TASK TO CARRY OUT:
Of the records that follow, copy only the lines from the line containing "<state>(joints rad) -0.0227" to the line containing "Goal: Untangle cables", both included, exactly as written.

SUPPLIED RECORDS:
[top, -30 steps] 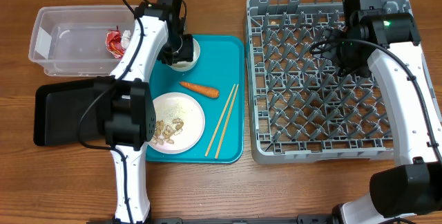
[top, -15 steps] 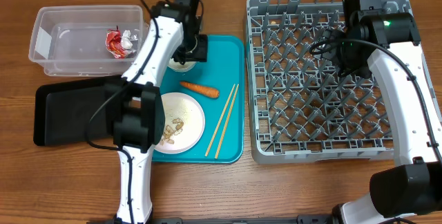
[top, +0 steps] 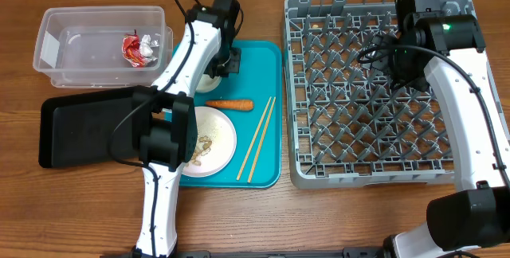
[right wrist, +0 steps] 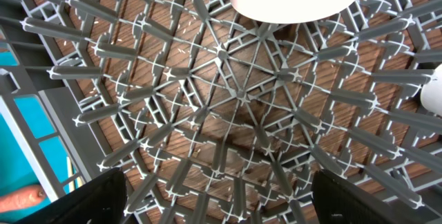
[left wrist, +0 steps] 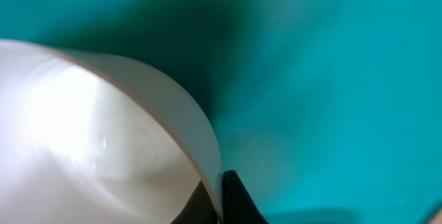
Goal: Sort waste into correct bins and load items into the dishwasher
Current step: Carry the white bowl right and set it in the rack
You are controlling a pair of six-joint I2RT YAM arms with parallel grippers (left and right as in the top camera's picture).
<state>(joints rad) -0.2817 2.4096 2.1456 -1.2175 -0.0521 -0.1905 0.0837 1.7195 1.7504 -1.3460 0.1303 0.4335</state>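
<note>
The cup (left wrist: 103, 134) stands upright at the far left corner of the teal tray (top: 267, 51), close to the rim. Its wall is pinched on the far right side by the left gripper (left wrist: 221, 203), with one finger inside and one outside. Bare teal surface lies to the cup's right.

The carrot (top: 230, 105) is laid nearly left to right, just nearer than the cup; which end is the tip cannot be told. The chopsticks (top: 256, 138) are laid side by side on a slant, far ends toward the rack (top: 374, 162) and near ends toward the tray's front edge. They lie beside the plate (top: 223, 129) of scraps (top: 203, 145). The wrapper (top: 137, 48) is in the tub (top: 56, 27).

The right gripper (right wrist: 221, 189) is held spread wide over the rack, gripping nothing. Tray and rack are parted by only a narrow strip of table (top: 335, 218).
</note>
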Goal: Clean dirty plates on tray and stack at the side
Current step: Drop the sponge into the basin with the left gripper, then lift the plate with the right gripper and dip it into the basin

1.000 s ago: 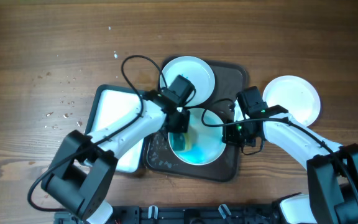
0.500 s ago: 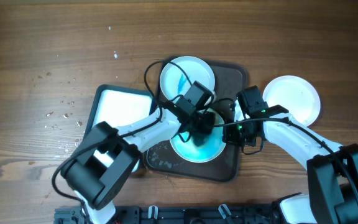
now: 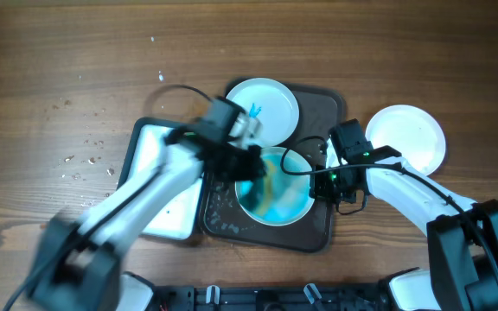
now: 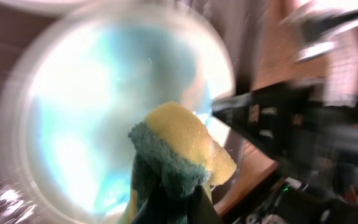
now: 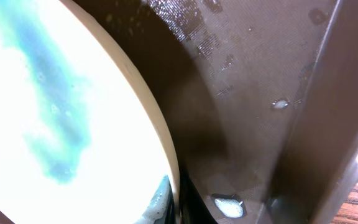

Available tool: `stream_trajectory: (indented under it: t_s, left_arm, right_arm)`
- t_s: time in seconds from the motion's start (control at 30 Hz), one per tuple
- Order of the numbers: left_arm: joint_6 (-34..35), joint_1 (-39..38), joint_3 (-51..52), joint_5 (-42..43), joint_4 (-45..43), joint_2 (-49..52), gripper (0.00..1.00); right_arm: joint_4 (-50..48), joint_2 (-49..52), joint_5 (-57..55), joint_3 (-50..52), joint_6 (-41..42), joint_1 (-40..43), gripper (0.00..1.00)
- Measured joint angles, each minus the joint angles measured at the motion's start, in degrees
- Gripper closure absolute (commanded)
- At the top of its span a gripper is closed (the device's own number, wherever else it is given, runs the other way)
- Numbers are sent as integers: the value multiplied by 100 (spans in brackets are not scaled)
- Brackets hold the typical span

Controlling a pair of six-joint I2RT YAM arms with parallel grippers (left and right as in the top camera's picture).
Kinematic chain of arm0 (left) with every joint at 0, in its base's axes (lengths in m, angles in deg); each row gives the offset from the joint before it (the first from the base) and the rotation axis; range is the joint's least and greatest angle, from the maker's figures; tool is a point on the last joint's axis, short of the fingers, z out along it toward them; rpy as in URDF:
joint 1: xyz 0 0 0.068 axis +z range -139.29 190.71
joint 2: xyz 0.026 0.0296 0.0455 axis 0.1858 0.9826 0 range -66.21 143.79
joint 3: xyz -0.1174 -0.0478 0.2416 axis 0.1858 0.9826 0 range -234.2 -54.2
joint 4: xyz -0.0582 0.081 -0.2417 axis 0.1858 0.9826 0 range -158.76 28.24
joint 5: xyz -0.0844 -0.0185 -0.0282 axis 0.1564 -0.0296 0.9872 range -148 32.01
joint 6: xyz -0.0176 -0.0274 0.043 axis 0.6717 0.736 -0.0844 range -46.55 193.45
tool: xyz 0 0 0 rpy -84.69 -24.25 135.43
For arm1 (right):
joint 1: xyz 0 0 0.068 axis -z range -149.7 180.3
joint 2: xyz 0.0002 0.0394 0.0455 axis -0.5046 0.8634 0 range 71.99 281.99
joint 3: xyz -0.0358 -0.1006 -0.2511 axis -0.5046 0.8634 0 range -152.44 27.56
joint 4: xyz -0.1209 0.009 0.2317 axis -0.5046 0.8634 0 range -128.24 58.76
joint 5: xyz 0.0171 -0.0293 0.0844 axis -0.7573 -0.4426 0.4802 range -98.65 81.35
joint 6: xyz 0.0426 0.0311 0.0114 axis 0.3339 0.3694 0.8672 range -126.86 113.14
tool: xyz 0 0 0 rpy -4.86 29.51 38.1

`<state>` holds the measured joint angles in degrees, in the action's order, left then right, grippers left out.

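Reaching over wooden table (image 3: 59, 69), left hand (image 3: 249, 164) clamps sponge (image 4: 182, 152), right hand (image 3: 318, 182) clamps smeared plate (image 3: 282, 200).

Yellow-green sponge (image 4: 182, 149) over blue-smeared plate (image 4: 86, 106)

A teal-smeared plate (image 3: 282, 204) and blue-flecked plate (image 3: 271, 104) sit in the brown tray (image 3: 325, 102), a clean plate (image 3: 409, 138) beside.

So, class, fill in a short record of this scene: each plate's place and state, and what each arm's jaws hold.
smeared plate: on the dark tray, teal-streaked
far plate: on the tray, small blue marks
clean plate: on the table, right of the tray
left jaws: shut on a sponge over the smeared plate
right jaws: shut on the smeared plate's rim
white tray: left of the dark tray
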<state>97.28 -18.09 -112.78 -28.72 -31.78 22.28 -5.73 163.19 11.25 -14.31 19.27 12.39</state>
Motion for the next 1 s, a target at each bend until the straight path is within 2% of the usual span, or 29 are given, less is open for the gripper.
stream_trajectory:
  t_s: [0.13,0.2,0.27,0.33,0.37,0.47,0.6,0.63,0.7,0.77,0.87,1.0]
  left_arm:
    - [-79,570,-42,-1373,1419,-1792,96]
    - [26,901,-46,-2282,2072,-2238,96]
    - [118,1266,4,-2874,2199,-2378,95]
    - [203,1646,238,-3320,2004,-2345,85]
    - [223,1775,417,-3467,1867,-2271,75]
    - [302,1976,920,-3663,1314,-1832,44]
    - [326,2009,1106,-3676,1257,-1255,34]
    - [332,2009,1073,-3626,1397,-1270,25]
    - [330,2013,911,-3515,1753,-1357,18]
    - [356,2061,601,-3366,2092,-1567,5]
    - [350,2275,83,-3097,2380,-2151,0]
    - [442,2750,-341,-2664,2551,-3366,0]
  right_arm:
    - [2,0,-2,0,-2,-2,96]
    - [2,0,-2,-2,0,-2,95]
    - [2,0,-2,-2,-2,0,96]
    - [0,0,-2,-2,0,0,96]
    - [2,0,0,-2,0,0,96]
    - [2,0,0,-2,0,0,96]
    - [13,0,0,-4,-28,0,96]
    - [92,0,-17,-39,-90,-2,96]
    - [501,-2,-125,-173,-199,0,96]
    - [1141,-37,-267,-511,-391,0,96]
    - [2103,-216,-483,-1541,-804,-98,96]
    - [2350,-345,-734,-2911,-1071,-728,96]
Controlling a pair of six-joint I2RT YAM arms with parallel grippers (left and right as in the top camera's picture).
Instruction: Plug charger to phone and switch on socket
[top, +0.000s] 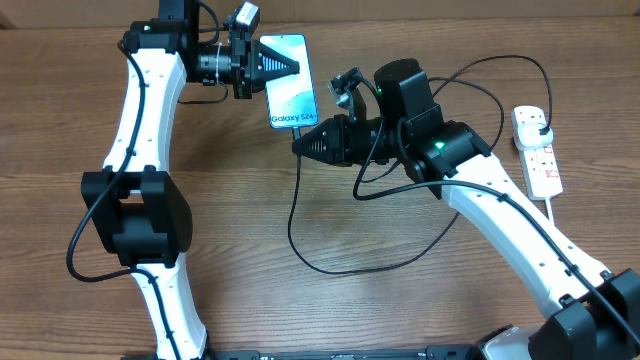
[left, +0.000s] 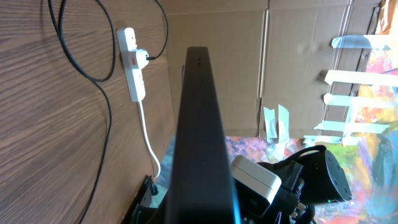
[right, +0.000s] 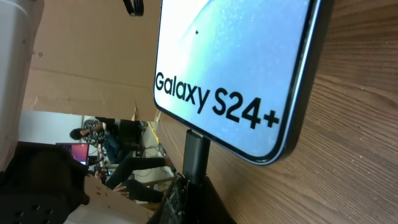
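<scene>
The phone (top: 293, 88) shows its light screen with "Galaxy S24+" upward at the back middle of the table. My left gripper (top: 296, 67) is shut on its upper left edge; in the left wrist view the phone (left: 199, 124) is a dark bar seen edge-on. My right gripper (top: 301, 143) is shut on the charger's connector (right: 198, 152), which sits in the phone's (right: 236, 56) bottom edge. The black charger cable (top: 300, 240) loops over the table to a black plug (top: 541, 124) in the white socket (top: 536, 150) at the right.
The socket's thick white cord (top: 562, 215) runs toward the front right. Cable loops (top: 470, 75) lie behind the right arm. A cardboard wall (left: 217, 37) stands beyond the table's edge.
</scene>
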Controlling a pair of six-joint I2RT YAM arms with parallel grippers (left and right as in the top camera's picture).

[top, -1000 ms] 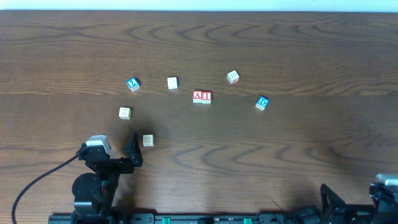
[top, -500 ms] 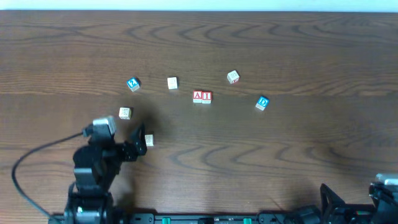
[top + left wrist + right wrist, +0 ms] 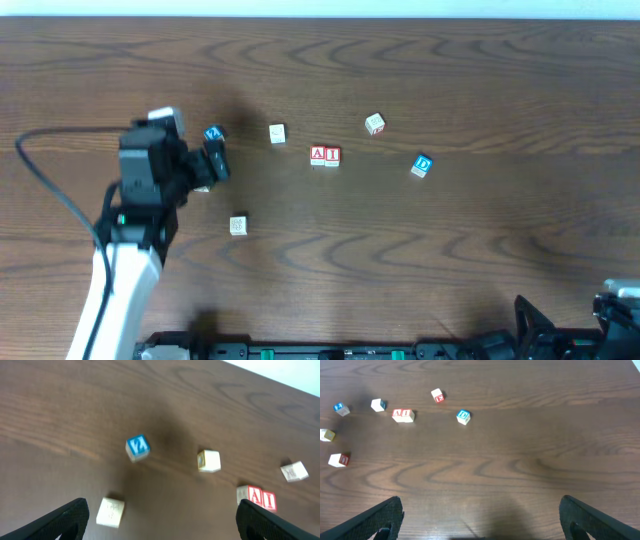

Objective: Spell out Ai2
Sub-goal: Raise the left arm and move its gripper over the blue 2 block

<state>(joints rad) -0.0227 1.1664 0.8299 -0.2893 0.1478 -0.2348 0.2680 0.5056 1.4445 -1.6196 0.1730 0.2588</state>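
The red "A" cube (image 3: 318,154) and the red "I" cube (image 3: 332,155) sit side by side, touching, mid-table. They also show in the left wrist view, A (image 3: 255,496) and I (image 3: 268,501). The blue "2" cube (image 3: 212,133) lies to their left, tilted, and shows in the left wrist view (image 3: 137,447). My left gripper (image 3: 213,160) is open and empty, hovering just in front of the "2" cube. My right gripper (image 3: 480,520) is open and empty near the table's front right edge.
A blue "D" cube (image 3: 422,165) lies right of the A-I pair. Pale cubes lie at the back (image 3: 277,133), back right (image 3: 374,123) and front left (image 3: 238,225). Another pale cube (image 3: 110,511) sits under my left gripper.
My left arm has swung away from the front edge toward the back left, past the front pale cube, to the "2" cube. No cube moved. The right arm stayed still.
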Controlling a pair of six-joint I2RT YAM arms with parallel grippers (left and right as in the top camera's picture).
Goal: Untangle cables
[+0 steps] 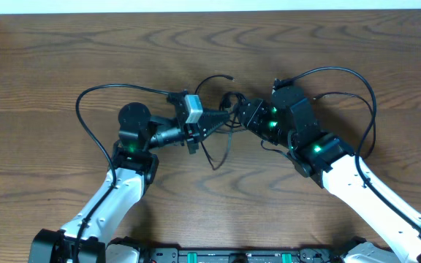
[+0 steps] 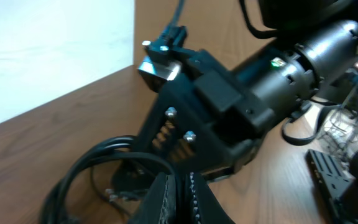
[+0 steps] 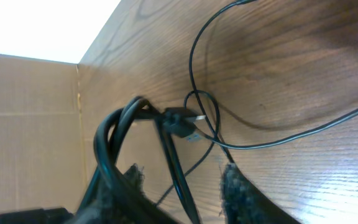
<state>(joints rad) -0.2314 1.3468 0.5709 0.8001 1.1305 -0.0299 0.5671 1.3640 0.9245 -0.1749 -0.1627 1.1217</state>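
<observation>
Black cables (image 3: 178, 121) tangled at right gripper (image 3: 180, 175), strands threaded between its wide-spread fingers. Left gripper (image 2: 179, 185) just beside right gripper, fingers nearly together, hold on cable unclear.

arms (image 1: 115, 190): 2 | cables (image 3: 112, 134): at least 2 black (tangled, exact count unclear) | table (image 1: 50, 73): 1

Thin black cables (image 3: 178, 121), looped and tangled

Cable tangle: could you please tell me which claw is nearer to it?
Right, narrowly. The tangle sits inside the open right claw; the left claw points at it from alongside.
</observation>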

WRITTEN REPLY:
<state>(joints rad) -0.0227 1.1664 0.8299 -0.2893 0.1478 -0.2348 0.2680 0.5056 1.4445 -1.6196 0.1730 0.2588</state>
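The red "A" cube (image 3: 318,154) and the red "I" cube (image 3: 332,155) sit side by side, touching, mid-table. They also show in the left wrist view, A (image 3: 255,496) and I (image 3: 268,501). The blue "2" cube (image 3: 212,133) lies to their left, tilted, and shows in the left wrist view (image 3: 137,447). My left gripper (image 3: 213,160) is open and empty, hovering just in front of the "2" cube. My right gripper (image 3: 480,520) is open and empty near the table's front right edge.
A blue "D" cube (image 3: 422,165) lies right of the A-I pair. Pale cubes lie at the back (image 3: 277,133), back right (image 3: 374,123) and front left (image 3: 238,225). Another pale cube (image 3: 110,511) sits under my left gripper.
My left arm has swung away from the front edge toward the back left, past the front pale cube, to the "2" cube. No cube moved. The right arm stayed still.
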Controlling a pair of six-joint I2RT YAM arms with parallel grippers (left and right as in the top camera's picture).
Goal: Untangle cables

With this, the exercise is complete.